* [YOUR GOAL]: Restate the records below exactly. Pictures are not part of the copy.
========
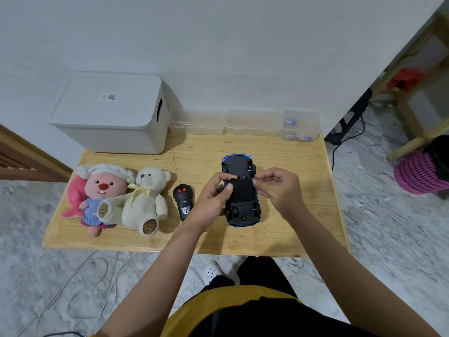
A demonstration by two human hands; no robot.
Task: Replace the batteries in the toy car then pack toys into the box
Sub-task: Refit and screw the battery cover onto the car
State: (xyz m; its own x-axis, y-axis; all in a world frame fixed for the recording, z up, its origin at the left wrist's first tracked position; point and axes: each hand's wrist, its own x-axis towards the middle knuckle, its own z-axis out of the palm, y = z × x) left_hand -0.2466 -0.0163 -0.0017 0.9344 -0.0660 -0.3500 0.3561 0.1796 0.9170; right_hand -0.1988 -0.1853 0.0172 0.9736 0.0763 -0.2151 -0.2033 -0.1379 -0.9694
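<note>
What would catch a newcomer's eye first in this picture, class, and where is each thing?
First, the two hands at the table's middle: the left hand and right hand hold an upside-down blue toy car, fingers at its black underside. Next, two plush toys at the left edge: a pink beaver leaning against a cream teddy bear. Behind them, a closed white box stands against the wall.

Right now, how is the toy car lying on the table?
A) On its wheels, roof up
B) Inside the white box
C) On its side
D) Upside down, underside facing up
D: the toy car shows its black underside and all four wheels facing up, with the left hand and right hand at its middle.
</note>
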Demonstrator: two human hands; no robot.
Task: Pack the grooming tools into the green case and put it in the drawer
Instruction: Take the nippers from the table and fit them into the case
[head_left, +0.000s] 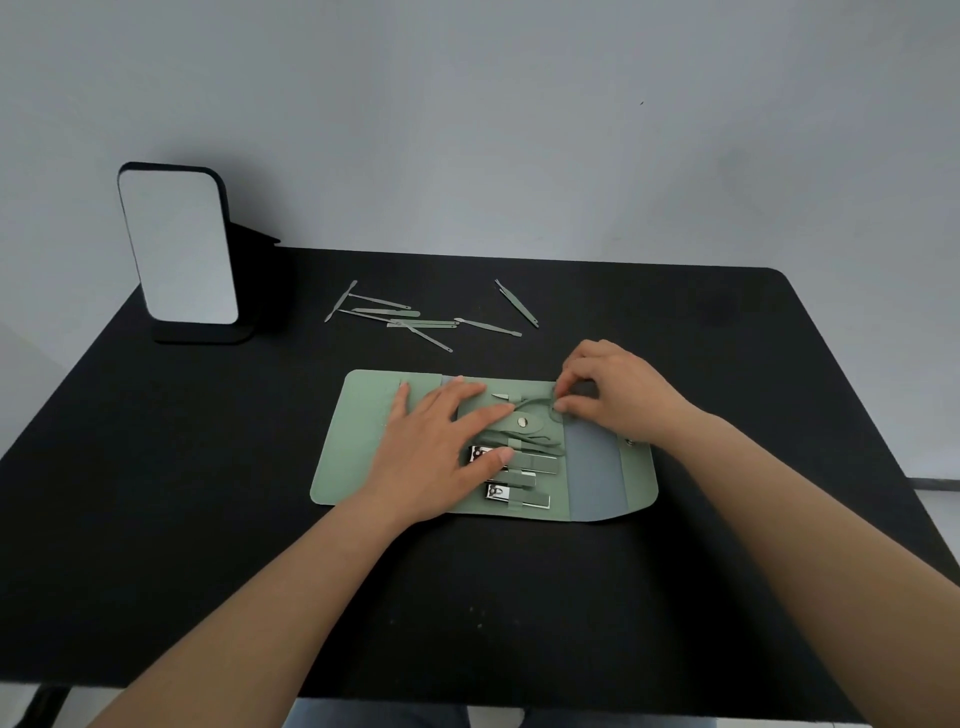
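Green case (363, 441), unfolded on the bench (156, 519) before me: my left hand (436, 452) presses flat, fingers spread, on it; my right hand (608, 389) pinches scissors (535, 402) at its upper pocket.
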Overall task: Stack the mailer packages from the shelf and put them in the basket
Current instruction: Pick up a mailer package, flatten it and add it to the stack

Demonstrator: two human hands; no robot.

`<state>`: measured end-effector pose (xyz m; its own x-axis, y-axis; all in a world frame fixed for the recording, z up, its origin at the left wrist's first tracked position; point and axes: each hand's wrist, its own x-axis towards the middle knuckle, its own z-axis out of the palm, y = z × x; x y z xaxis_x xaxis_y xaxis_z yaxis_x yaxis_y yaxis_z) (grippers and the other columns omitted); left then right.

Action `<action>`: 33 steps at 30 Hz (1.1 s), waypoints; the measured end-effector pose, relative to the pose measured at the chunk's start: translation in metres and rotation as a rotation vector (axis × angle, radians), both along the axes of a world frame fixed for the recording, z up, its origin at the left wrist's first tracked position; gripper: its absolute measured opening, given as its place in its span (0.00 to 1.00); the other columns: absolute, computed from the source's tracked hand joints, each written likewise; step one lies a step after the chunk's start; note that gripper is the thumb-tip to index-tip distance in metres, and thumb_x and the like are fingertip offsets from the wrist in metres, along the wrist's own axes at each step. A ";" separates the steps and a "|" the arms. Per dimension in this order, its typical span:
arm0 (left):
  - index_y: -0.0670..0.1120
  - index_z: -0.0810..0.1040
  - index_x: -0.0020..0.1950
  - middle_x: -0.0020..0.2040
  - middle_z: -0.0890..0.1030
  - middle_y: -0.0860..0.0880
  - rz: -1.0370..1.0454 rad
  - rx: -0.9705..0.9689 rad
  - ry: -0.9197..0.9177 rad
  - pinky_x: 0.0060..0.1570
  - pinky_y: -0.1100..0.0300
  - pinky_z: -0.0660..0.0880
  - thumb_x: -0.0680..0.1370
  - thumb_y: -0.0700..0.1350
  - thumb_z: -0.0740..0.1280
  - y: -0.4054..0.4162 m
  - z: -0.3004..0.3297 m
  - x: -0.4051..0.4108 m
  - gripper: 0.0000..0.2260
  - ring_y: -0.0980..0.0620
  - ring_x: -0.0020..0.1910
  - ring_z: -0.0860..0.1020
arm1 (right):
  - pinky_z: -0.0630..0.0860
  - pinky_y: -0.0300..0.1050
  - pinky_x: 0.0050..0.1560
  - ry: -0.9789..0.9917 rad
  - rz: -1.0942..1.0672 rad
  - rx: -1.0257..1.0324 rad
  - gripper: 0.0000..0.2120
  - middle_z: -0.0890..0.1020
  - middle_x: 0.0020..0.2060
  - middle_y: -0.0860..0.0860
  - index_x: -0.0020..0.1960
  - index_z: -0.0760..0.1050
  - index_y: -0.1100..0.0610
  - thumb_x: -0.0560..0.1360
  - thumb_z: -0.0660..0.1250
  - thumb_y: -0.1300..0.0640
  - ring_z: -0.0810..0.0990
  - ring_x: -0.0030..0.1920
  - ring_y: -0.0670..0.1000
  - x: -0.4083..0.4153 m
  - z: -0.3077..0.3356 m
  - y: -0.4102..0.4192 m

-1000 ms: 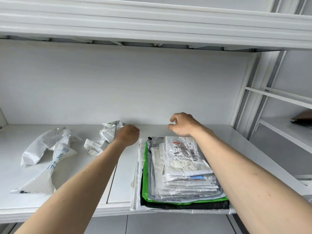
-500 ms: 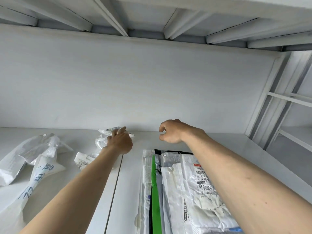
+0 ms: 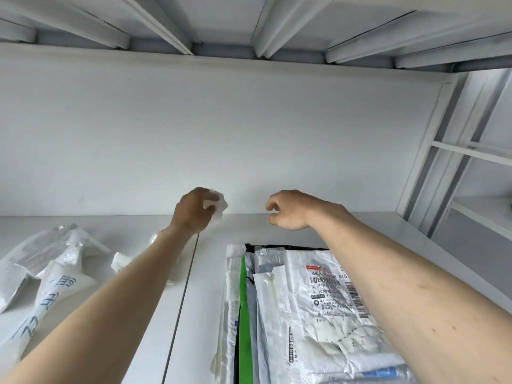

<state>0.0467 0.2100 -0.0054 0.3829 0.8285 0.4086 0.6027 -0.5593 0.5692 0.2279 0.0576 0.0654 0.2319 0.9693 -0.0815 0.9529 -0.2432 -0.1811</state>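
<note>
A flat stack of mailer packages lies on the white shelf at the lower right, a white labelled mailer on top, green and black ones beneath. My left hand is closed around a crumpled white mailer and holds it just above the shelf near the back wall. More of this mailer shows under my forearm. My right hand hovers beyond the stack's far end, fingers curled, nothing in it. Loose crumpled white mailers lie at the left. No basket is in view.
The back wall stands close behind both hands. The underside of the upper shelf with its ribs hangs overhead. A white upright post and side shelving stand at the right.
My left hand has closed on the crumpled white mailer and lifted it off the shelf toward the back wall. The camera has tilted upward. My right hand has barely moved.
</note>
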 end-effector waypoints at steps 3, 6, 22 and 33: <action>0.47 0.82 0.58 0.62 0.79 0.48 -0.075 -0.099 -0.397 0.51 0.65 0.70 0.74 0.38 0.72 -0.036 0.040 0.000 0.13 0.50 0.58 0.78 | 0.68 0.44 0.63 0.098 0.007 0.129 0.21 0.73 0.68 0.50 0.70 0.69 0.53 0.79 0.63 0.48 0.72 0.66 0.52 0.004 0.013 -0.022; 0.44 0.81 0.57 0.48 0.83 0.48 -0.196 -0.317 -0.749 0.33 0.70 0.74 0.72 0.34 0.74 -0.078 0.069 0.004 0.15 0.59 0.36 0.81 | 0.68 0.42 0.61 0.283 -0.026 0.279 0.26 0.74 0.66 0.51 0.71 0.68 0.54 0.78 0.65 0.43 0.74 0.65 0.51 0.006 0.018 -0.045; 0.49 0.68 0.70 0.55 0.82 0.41 -0.591 -0.523 -0.671 0.44 0.56 0.80 0.69 0.35 0.77 -0.209 0.105 0.026 0.33 0.45 0.50 0.84 | 0.80 0.58 0.50 1.077 -0.197 0.758 0.15 0.84 0.46 0.61 0.44 0.83 0.58 0.73 0.73 0.45 0.84 0.44 0.60 -0.017 0.045 -0.138; 0.58 0.61 0.75 0.62 0.75 0.48 -0.589 -0.444 -0.483 0.46 0.51 0.82 0.68 0.28 0.75 -0.221 0.096 0.011 0.44 0.44 0.51 0.83 | 0.80 0.46 0.37 1.107 -0.207 0.735 0.06 0.78 0.37 0.53 0.46 0.76 0.58 0.80 0.62 0.62 0.82 0.33 0.52 0.005 0.037 -0.165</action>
<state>0.0575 -0.0106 0.0905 0.6664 0.6718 0.3233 -0.0761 -0.3701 0.9259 0.2333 -0.1078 0.1028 0.5298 0.8241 0.2003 0.1796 0.1217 -0.9762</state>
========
* [ANSWER SECTION]:
A demonstration by two human hands; no robot.
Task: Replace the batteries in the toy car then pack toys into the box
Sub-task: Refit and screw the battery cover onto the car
State: (xyz m; its own x-axis, y-axis; all in a world frame fixed for the recording, z up, its origin at the left wrist's first tracked position; point and axes: each hand's wrist, its own x-axis towards the middle knuckle, its own z-axis out of the palm, y = z × x) left_hand -0.2466 -0.0163 -0.0017 0.9344 -0.0660 -0.3500 0.3561 0.1796 0.9170; right_hand -0.1988 -0.1853 0.0172 0.9736 0.0763 -0.2151 -0.2033 -0.1379 -0.9694
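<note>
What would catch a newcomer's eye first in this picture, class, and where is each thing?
First, the two hands at the table's middle: the left hand and right hand hold an upside-down blue toy car, fingers at its black underside. Next, two plush toys at the left edge: a pink beaver leaning against a cream teddy bear. Behind them, a closed white box stands against the wall.

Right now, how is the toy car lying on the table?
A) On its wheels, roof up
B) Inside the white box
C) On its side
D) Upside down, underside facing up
D: the toy car shows its black underside and all four wheels facing up, with the left hand and right hand at its middle.
</note>
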Demonstrator: two human hands; no robot.
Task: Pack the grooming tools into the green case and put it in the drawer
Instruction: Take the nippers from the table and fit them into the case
[head_left, +0.000s] 
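Green case (363, 441), unfolded on the bench (156, 519) before me: my left hand (436, 452) presses flat, fingers spread, on it; my right hand (608, 389) pinches scissors (535, 402) at its upper pocket.
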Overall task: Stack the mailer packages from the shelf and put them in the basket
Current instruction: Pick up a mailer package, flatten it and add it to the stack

Demonstrator: two human hands; no robot.

`<state>`: measured end-effector pose (xyz m; its own x-axis, y-axis; all in a world frame fixed for the recording, z up, its origin at the left wrist's first tracked position; point and axes: each hand's wrist, its own x-axis towards the middle knuckle, its own z-axis out of the palm, y = z × x; x y z xaxis_x xaxis_y xaxis_z yaxis_x yaxis_y yaxis_z) (grippers and the other columns omitted); left then right.

Action `<action>`: 33 steps at 30 Hz (1.1 s), waypoints; the measured end-effector pose, relative to the pose measured at the chunk's start: translation in metres and rotation as a rotation vector (axis × angle, radians), both along the axes of a world frame fixed for the recording, z up, its origin at the left wrist's first tracked position; gripper: its absolute measured opening, given as its place in its span (0.00 to 1.00); the other columns: absolute, computed from the source's tracked hand joints, each written likewise; step one lies a step after the chunk's start; note that gripper is the thumb-tip to index-tip distance in metres, and thumb_x and the like are fingertip offsets from the wrist in metres, along the wrist's own axes at each step. A ";" separates the steps and a "|" the arms. Per dimension in this order, its typical span:
arm0 (left):
  - index_y: -0.0670..0.1120
  - index_z: -0.0810..0.1040
  - index_x: -0.0020..0.1950
  - middle_x: -0.0020..0.2040
  - middle_z: -0.0890..0.1030
  - middle_y: -0.0860..0.0880
  - rz: -1.0370..1.0454 rad
  - rx: -0.9705..0.9689 rad
  - ry: -0.9197..0.9177 rad
  - pinky_x: 0.0060..0.1570
  - pinky_y: -0.1100..0.0300
  - pinky_z: -0.0660..0.0880
  - thumb_x: -0.0680..0.1370
  - thumb_y: -0.0700..0.1350
  - thumb_z: -0.0740..0.1280
  - y: -0.4054..0.4162 m
  - z: -0.3004..0.3297 m
  - x: -0.4051..0.4108 m
  - gripper: 0.0000..0.2260
  - ring_y: -0.0980..0.0620
  - ring_x: -0.0020..0.1910
  - ring_z: -0.0860..0.1020
arm1 (right):
  - pinky_z: -0.0630..0.0860
  - pinky_y: -0.0300..0.1050
  - pinky_x: 0.0050..0.1560
  - ry: -0.9789..0.9917 rad
  - rz: -1.0942..1.0672 rad
  - rx: -1.0257..1.0324 rad
  - gripper: 0.0000..0.2120
  - middle_z: -0.0890..0.1020
  - middle_x: 0.0020..0.2060
  - middle_y: -0.0860..0.0860
  - index_x: -0.0020..0.1960
  - index_z: -0.0760..0.1050
  - index_y: -0.1100..0.0610
  - thumb_x: -0.0560..0.1360
  - thumb_z: -0.0660..0.1250
  - thumb_y: -0.1300..0.0640
  - ring_z: -0.0810..0.0990
  - ring_x: -0.0030..0.1920
  - ring_y: -0.0670..0.1000
  - x: -0.4083..0.4153 m
  - z: -0.3077..0.3356 m
  - y: -0.4102..0.4192 m

-1000 ms: 
-500 ms: 
+0 ms: 

<state>0.0467 0.2100 -0.0054 0.3829 0.8285 0.4086 0.6027 -0.5593 0.5692 0.2279 0.0576 0.0654 0.2319 0.9693 -0.0815 0.9529 -0.2432 -0.1811</state>
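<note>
A flat stack of mailer packages lies on the white shelf at the lower right, a white labelled mailer on top, green and black ones beneath. My left hand is closed around a crumpled white mailer and holds it just above the shelf near the back wall. More of this mailer shows under my forearm. My right hand hovers beyond the stack's far end, fingers curled, nothing in it. Loose crumpled white mailers lie at the left. No basket is in view.
The back wall stands close behind both hands. The underside of the upper shelf with its ribs hangs overhead. A white upright post and side shelving stand at the right.
My left hand has closed on the crumpled white mailer and lifted it off the shelf toward the back wall. The camera has tilted upward. My right hand has barely moved.
</note>
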 end-effector waypoints at steps 3, 6, 22 and 33: <action>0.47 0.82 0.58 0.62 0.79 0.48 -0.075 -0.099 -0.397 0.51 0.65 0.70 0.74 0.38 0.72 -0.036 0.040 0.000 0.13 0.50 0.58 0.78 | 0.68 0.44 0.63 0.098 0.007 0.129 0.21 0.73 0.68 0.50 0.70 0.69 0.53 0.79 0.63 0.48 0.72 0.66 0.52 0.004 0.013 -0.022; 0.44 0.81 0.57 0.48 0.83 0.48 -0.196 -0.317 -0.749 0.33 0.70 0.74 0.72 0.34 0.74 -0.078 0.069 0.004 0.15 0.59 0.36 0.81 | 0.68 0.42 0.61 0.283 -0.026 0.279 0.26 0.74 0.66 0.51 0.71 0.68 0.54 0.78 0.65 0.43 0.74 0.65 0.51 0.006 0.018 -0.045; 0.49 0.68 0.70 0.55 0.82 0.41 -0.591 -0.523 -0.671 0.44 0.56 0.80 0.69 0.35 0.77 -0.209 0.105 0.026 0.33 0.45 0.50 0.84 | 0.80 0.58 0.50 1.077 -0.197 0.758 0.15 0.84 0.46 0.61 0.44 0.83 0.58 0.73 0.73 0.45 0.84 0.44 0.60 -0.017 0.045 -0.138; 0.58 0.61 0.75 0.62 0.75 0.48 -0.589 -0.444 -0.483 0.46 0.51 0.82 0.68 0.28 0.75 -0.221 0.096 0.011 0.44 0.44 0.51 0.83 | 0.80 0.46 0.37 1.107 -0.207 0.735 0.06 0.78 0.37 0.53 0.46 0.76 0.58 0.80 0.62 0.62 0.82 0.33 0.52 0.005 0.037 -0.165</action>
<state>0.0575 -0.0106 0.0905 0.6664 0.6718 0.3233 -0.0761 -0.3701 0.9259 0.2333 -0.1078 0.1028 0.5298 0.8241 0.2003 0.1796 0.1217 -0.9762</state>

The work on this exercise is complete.